Toujours été fasciné par la marge. Sans doute, mélange de semblant d´absolue liberté et de détresse.
Suis donc parti à raconter deux jeunes filles amies pour la vie qui brutalement se séparent, une qui disparaît et l´autre qui reste avec son manque. La vie de son coté sans elle. Et puis des retrouvailles, tard, elles deux devenues femmes âgées.
Retrouvailles dans une maison de retraite. Ce qui subsiste. Ce qui s´efface.
ED.
Emmanuel Darley a commencé sa carrière professionnelle comme libraire, il l´était encore lorsqu'il a publié son premier livre, "Des petits garçons", en 1993, chez POL, puis lorsque j´ai découvert son travail avec "Un gâchis chez Verdier" en 1997.
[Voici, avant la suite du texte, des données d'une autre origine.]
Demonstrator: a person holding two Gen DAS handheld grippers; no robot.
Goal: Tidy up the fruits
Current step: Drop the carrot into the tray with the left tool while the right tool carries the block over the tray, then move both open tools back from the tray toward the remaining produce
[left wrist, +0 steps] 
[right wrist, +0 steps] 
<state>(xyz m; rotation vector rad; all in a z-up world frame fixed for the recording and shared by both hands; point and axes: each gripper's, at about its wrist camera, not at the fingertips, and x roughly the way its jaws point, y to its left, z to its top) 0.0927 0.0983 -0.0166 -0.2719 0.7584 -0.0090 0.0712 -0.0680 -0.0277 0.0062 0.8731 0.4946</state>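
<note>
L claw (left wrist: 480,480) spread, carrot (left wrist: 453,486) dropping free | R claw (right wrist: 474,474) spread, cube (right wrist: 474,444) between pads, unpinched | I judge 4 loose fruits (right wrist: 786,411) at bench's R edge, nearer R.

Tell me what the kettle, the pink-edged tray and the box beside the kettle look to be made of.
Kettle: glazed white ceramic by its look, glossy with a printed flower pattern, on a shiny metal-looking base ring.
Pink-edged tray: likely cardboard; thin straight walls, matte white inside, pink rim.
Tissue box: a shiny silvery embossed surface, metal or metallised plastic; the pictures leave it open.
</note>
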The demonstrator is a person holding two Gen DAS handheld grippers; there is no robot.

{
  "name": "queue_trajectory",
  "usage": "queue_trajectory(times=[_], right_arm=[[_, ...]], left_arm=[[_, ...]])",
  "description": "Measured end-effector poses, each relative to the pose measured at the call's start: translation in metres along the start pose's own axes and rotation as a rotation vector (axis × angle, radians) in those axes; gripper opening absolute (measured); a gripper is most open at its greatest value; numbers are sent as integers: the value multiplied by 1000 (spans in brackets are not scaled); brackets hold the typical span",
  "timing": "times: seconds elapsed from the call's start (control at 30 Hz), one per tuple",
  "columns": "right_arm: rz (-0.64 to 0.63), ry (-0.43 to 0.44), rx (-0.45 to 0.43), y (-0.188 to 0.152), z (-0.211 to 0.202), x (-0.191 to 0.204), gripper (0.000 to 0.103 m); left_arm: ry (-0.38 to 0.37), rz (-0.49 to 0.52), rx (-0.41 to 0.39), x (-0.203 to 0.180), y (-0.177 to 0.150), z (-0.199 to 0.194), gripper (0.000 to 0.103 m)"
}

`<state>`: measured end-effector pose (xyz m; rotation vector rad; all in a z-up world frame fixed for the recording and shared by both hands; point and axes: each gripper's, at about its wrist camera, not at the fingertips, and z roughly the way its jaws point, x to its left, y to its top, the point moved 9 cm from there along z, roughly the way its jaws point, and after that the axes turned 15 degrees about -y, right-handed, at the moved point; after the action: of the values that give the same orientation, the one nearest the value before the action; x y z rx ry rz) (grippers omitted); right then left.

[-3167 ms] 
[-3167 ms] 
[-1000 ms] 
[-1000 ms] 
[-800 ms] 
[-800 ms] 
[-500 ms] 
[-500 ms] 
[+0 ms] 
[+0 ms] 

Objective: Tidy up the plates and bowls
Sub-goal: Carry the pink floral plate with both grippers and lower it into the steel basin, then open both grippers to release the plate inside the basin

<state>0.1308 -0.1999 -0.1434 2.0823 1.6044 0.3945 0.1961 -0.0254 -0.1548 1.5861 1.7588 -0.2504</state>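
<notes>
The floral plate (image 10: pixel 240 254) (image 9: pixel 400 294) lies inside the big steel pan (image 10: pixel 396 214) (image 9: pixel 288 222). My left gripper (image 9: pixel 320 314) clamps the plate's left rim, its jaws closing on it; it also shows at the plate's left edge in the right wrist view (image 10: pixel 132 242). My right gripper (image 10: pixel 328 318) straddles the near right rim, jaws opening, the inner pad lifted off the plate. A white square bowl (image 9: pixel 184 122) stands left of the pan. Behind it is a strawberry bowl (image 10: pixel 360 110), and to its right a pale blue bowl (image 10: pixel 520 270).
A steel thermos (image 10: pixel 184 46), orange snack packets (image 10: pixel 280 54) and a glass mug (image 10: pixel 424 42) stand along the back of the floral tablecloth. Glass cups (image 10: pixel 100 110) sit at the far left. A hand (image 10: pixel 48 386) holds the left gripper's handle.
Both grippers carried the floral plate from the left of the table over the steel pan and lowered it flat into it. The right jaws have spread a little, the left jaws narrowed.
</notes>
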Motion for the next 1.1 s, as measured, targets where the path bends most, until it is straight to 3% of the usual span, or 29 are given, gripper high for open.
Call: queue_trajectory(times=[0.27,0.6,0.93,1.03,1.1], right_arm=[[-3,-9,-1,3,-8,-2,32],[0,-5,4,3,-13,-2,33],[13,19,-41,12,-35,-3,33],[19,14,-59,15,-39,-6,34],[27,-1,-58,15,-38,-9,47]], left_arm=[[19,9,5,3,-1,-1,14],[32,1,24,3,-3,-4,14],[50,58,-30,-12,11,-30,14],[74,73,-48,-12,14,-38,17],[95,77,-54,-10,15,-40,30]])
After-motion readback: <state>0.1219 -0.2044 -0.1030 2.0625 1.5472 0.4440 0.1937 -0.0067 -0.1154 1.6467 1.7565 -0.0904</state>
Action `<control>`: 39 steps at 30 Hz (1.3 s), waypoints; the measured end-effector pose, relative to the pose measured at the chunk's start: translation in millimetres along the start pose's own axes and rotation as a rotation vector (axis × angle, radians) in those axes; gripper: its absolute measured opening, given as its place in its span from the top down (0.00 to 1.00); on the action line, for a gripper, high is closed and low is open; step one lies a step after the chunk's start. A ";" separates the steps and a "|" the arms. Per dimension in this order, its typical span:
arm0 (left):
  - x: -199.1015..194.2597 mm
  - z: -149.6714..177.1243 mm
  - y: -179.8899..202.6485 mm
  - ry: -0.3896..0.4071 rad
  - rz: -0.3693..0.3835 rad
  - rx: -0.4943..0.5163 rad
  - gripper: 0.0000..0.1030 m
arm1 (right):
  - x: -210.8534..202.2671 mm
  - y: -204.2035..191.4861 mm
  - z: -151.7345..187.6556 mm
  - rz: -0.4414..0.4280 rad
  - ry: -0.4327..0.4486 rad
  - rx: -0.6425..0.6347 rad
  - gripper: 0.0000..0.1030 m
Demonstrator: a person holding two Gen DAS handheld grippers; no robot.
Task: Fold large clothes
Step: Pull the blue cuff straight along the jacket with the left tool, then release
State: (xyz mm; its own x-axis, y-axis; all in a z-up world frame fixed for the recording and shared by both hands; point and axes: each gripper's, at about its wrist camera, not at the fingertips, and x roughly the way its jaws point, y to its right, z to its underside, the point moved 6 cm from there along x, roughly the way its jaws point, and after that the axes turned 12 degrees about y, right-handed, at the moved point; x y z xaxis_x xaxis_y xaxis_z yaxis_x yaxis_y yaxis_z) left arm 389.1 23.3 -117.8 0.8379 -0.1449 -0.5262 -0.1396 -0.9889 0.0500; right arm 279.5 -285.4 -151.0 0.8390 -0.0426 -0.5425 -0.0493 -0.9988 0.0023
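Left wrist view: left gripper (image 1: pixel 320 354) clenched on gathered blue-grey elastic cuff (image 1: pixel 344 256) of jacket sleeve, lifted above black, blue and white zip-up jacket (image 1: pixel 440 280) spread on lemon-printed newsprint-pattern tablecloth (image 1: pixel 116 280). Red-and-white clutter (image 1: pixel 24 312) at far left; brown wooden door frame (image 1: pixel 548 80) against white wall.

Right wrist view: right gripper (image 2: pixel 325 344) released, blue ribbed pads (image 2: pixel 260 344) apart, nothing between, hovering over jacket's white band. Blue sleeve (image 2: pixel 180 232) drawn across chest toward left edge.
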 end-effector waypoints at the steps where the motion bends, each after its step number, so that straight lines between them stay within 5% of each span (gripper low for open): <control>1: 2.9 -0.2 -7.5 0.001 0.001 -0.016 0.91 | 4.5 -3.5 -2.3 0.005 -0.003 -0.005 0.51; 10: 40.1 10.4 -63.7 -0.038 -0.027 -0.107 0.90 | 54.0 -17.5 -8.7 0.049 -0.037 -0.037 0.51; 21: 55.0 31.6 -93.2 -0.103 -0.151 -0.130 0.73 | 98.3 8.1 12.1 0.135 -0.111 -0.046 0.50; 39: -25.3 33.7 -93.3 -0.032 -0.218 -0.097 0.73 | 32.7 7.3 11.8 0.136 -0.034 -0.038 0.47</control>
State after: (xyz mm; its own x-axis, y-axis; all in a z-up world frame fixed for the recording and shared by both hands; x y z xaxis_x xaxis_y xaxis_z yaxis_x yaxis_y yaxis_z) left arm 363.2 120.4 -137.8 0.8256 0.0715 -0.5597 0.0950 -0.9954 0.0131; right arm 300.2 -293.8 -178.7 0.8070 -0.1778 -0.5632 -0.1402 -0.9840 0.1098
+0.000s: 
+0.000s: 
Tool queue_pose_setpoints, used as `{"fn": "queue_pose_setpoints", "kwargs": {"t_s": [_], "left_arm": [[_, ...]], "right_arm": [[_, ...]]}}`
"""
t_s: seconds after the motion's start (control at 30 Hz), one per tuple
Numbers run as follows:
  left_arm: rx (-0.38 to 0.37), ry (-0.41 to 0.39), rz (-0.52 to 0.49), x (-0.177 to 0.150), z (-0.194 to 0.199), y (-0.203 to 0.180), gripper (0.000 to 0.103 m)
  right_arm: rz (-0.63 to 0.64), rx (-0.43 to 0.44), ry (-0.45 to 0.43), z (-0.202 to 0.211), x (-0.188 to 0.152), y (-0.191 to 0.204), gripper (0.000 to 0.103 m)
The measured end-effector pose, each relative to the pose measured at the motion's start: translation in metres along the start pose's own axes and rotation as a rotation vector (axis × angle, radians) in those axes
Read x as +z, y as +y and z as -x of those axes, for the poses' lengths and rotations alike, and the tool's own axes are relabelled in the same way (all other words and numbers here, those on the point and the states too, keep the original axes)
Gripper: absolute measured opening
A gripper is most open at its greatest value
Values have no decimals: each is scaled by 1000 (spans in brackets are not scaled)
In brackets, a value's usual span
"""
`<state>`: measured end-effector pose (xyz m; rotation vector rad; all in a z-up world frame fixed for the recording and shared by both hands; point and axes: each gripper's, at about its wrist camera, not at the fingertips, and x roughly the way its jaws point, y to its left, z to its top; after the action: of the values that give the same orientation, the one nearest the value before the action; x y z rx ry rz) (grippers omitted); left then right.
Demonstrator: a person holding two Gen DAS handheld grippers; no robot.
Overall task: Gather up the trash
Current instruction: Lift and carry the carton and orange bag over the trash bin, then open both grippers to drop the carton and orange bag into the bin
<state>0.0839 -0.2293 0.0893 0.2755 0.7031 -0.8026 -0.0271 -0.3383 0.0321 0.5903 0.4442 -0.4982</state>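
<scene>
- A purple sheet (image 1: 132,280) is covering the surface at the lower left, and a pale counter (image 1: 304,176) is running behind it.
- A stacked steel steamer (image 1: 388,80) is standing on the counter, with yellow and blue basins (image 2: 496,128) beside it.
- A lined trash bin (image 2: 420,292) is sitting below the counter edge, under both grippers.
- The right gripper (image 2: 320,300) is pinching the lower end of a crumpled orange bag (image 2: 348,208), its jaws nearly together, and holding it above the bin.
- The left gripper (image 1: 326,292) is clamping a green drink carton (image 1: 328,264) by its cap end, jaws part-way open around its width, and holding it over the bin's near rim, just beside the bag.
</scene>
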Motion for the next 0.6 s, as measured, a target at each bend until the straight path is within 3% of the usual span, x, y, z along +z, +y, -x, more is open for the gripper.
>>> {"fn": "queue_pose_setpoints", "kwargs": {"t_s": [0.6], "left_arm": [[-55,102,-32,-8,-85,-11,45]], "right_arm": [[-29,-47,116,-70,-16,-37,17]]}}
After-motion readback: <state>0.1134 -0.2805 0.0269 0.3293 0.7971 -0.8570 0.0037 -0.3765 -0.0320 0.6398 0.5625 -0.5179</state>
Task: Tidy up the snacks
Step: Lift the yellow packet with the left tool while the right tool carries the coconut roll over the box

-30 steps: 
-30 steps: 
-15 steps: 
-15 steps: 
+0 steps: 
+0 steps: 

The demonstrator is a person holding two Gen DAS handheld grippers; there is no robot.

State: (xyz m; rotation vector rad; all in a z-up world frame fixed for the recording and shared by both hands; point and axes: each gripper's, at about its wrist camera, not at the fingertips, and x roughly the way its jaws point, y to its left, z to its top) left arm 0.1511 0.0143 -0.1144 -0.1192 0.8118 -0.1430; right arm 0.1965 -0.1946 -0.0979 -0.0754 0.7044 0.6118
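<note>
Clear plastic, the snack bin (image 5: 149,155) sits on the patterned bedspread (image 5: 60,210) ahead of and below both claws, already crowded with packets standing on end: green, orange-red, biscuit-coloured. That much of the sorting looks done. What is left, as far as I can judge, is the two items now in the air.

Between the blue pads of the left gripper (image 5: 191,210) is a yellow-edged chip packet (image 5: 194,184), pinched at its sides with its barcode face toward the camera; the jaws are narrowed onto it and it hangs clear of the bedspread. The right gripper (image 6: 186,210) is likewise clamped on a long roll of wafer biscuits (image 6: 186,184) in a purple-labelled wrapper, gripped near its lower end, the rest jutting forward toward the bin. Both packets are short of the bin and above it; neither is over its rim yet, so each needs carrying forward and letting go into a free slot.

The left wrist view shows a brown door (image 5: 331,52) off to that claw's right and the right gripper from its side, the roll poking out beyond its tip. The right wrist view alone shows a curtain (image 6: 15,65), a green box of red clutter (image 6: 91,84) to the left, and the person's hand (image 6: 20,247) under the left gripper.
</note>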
Emmanuel Darley est installé depuis de nombreuses années à Narbonne. Mais, comme beaucoup d´entre nous, les chemins du livre sont devenus des chemins pour de vrai : si l´écriture est un partage, on a sans cesse à le refaire là où on est. Emmanuel Darley a pris le chemin des ateliers d´écriture (et même a croisé, à Lodève, mes propres chemins), et le glissement s´est fait de là à la scène.
Est-ce pour autant installer au-dessus du texte la catégorie théâtre ? Est-ce que plutôt les compagnonnages qu'on y inaugure (pour Emmanuel Darley avec Jean-Marc Bourg, autre croisement) ne partent pas de la même interrogation côté scène, pour retrouver parole directe, échange ?
On sait cette ambiguïté dans les grands derniers écrits de Nathalie Sarraute, en particulier Oui : rien n´a changé de la forme dialogique des livres, et la scène est juste une sorte de suspension d´espace, un prolongement de silence pour que la voix prononcée appelle votre propre imaginaire. On peut appliquer cette réflexion aussi à La dernière bande, de Samuel Beckett, ce texte pour haut-parleurs...
C´est ce non-territoire qui me fait apprécier la musique de Darley, et la façon dont l´inscription du temps dans la parole et son échange en fait cet appel à l´imaginaire, question retournée à la parole elle-même, et donc à la littérature.
Emmanuel Darley continue d´en distinguer les chemins. Quand on lit régulièrement son Journal irrégulier, on mesure bien ce lien profond de la quête d´écriture, et son travail, avec les voyages, les lectures, les résidences, mais aussi l´observation du quotidien, la matière ville, et ce qu'on exige de soi-même... La pratique solitaire de l´aviron, ou l´achat d´un appareil photo argentique grand format, ou récemment la guitare électrique :
Emmanuel Darley est un chercheur, et cette suspension de la parole dans le texte, quand on dirait que c´est elle qui sculpte la relation entre les personnages, est ce qui dépose de cette quête.